**TASK STATEMENT**
Give the data again in full, with every character unchanged.
======
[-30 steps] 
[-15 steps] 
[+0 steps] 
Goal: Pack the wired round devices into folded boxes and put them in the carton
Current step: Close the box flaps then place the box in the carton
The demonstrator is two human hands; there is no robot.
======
**RESULT**
[-30 steps] 
[-15 steps] 
[+0 steps] 
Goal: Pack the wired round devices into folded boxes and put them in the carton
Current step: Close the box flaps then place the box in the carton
The demonstrator is two human hands; there is no robot.

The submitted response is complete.